__TASK BRIEF__: Set the whole listing down again exactly as written.
◆ ◆ ◆ ◆ ◆ ◆ ◆
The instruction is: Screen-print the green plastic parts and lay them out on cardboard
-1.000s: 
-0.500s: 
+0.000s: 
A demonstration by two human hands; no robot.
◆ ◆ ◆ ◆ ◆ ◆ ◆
__SOLUTION FOR THIS PROBLEM__:
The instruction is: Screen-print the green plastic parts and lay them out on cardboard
-1.000s: 
-0.500s: 
+0.000s: 
A demonstration by two human hands; no robot.

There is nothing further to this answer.